WHAT TO DO: Nothing in the data may be altered as it is transcribed.

SUPPLIED DATA:
<<<<

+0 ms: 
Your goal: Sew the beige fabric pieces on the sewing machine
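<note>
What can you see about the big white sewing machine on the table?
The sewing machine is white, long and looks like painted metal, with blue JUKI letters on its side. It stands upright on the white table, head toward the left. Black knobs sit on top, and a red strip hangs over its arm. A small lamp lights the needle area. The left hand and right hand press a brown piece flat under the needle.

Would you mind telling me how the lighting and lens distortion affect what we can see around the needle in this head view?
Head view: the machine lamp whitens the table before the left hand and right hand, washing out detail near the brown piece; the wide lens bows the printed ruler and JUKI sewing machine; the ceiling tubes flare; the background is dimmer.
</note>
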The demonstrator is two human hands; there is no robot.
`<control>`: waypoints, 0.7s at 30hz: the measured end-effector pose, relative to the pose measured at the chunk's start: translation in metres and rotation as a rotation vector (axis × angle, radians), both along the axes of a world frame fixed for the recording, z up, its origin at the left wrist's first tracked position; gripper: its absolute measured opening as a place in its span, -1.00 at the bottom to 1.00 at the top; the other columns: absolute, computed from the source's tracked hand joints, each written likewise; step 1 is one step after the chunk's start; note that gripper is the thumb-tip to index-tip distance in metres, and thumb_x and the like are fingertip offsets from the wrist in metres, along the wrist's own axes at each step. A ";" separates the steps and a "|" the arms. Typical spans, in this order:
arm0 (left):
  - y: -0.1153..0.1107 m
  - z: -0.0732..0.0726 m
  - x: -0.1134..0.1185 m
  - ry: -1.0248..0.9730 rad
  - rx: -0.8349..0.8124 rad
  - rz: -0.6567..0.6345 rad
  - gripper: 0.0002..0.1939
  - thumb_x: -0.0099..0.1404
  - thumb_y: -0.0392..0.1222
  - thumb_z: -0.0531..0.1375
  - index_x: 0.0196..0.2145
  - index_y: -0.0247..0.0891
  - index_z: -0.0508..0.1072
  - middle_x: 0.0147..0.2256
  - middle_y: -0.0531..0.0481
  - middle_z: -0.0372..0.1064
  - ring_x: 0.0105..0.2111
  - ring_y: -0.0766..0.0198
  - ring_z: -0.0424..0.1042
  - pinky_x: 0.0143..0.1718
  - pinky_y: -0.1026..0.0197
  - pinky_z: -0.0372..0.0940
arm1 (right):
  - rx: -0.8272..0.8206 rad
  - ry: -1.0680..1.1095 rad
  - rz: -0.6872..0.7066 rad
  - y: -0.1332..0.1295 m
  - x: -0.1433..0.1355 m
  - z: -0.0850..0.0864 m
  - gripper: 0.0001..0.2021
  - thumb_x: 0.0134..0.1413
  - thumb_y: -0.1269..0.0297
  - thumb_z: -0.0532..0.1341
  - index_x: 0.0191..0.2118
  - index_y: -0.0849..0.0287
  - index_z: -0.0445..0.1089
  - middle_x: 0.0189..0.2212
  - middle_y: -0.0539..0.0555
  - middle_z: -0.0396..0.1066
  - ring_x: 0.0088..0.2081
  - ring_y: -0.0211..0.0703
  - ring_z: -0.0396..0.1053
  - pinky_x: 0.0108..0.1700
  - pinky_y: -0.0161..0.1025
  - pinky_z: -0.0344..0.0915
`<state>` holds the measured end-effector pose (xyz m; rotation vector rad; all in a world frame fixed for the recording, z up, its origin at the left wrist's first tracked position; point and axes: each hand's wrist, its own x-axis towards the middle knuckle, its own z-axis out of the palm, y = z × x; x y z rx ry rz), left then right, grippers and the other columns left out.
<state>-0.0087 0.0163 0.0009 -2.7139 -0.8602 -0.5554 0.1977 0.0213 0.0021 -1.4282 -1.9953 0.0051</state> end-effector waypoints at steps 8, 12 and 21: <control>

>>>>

RESPONSE FOR THIS EXERCISE:
+0 ms: 
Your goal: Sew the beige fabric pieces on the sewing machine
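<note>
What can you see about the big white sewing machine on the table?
The sewing machine is white, long and looks like painted metal, with blue JUKI letters on its side. It stands upright on the white table, head toward the left. Black knobs sit on top, and a red strip hangs over its arm. A small lamp lights the needle area. The left hand and right hand press a brown piece flat under the needle.

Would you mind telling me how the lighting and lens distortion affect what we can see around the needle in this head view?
Head view: the machine lamp whitens the table before the left hand and right hand, washing out detail near the brown piece; the wide lens bows the printed ruler and JUKI sewing machine; the ceiling tubes flare; the background is dimmer.
</note>
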The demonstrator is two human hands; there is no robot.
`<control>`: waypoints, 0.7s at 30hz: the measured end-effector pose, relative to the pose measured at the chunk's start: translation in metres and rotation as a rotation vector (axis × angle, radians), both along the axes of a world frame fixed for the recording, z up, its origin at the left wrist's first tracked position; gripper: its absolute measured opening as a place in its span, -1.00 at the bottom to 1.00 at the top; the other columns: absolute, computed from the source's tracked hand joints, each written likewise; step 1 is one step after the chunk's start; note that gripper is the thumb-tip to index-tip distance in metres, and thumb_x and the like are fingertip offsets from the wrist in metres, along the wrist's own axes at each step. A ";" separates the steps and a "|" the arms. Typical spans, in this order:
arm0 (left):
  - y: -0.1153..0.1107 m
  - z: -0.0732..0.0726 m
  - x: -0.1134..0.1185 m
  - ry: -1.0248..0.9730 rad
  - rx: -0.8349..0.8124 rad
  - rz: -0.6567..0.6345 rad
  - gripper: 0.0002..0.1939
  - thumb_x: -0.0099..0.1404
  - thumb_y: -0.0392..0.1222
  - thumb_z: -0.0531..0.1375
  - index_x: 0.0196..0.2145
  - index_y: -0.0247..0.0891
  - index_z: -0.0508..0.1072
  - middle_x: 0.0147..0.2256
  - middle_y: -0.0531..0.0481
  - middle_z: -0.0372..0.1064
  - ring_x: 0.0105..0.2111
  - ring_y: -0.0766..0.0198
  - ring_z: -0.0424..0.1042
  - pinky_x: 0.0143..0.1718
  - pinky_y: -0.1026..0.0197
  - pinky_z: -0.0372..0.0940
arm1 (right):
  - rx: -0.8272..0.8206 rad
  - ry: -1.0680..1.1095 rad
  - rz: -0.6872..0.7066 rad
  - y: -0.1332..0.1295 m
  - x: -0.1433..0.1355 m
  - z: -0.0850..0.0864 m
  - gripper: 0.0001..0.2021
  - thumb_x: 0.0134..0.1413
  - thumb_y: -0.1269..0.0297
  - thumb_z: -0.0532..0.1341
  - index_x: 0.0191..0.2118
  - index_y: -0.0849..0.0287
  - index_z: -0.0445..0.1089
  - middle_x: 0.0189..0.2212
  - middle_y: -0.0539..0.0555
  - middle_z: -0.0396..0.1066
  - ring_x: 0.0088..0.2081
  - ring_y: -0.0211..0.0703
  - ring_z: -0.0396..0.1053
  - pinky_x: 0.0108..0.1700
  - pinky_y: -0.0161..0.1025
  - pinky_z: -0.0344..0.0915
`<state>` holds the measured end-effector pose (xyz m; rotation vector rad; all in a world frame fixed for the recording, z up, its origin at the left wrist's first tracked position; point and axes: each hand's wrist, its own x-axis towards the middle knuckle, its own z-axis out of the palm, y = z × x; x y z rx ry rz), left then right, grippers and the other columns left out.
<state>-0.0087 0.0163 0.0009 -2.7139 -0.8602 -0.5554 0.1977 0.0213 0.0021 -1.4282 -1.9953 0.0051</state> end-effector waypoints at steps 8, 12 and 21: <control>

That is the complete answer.